● **WHAT IS REQUIRED**:
Consider the listing below. Extract exactly the lines from the line containing "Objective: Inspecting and" to the line containing "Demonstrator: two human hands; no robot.", both included.

——————

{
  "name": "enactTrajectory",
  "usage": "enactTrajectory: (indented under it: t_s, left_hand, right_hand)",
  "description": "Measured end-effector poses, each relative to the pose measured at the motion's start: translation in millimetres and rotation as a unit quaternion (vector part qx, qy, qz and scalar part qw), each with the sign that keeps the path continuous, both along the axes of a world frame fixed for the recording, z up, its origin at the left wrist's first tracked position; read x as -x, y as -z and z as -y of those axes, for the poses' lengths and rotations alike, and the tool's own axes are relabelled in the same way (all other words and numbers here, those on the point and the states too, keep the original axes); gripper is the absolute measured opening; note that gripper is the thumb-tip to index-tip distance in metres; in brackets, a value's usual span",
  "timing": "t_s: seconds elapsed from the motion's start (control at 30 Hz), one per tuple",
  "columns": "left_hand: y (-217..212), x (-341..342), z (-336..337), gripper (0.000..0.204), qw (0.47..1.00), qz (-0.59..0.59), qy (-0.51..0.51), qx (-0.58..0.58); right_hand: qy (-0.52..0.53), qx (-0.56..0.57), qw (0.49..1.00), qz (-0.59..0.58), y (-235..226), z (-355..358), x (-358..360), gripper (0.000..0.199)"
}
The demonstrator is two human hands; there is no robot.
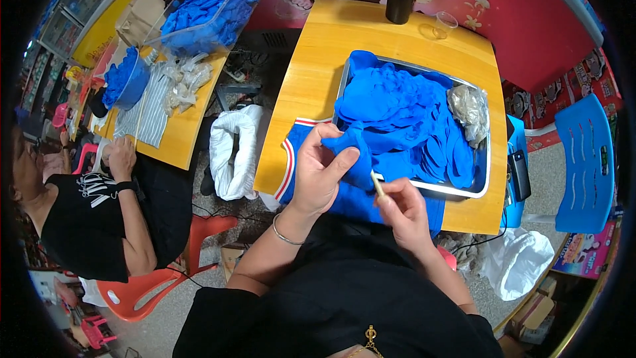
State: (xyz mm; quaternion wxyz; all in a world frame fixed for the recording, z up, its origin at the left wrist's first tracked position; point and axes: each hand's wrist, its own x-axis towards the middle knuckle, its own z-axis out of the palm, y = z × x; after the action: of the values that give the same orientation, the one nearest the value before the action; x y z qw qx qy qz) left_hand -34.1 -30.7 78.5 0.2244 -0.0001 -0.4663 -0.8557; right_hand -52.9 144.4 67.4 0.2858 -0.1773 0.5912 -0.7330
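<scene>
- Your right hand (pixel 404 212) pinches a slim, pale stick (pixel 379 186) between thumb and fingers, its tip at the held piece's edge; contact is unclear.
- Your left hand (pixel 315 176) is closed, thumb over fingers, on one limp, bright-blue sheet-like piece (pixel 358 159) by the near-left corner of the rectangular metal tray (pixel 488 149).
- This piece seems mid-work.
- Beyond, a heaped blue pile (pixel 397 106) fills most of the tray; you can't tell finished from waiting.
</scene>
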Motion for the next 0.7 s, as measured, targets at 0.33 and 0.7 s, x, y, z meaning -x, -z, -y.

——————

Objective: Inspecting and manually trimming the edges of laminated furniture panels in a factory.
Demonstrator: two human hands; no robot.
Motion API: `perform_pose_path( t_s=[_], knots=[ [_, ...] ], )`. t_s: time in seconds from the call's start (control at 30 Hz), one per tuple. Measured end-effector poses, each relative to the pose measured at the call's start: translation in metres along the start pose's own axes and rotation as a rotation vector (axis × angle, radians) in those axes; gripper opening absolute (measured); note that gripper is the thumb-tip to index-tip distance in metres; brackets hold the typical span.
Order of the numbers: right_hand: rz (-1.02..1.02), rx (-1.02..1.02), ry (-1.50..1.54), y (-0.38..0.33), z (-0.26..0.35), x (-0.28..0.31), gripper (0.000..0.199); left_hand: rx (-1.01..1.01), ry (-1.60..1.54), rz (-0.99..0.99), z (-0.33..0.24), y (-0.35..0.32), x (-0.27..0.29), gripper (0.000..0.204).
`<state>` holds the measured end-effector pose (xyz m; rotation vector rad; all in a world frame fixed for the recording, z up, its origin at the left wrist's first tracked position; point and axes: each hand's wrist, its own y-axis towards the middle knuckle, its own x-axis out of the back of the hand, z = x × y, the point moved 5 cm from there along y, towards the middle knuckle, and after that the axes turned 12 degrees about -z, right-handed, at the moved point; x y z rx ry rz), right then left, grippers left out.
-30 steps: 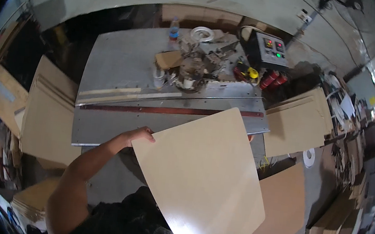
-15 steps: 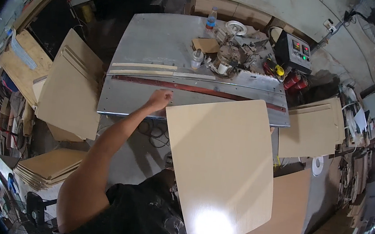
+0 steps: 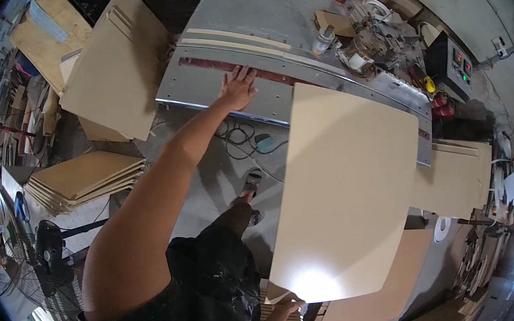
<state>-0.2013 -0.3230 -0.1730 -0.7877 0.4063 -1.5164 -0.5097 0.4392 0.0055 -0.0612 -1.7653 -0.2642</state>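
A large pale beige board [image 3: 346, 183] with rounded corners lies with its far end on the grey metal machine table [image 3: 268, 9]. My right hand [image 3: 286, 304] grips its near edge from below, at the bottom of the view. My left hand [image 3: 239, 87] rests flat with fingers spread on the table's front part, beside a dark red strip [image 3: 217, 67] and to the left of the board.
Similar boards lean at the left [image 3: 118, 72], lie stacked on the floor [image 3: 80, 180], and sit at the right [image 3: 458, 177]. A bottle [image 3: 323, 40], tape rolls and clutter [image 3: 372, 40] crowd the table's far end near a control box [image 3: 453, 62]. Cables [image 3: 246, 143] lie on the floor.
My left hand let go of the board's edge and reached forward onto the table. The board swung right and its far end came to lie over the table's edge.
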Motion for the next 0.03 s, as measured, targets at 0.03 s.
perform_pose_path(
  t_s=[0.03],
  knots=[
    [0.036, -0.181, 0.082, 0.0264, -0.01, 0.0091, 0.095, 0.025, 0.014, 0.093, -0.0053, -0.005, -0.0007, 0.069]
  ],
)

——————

● **ANSWER BELOW**:
Objective: Inspecting and manually trimming the edges of laminated furniture panels in a factory.
Demonstrator: two human hands; no robot.

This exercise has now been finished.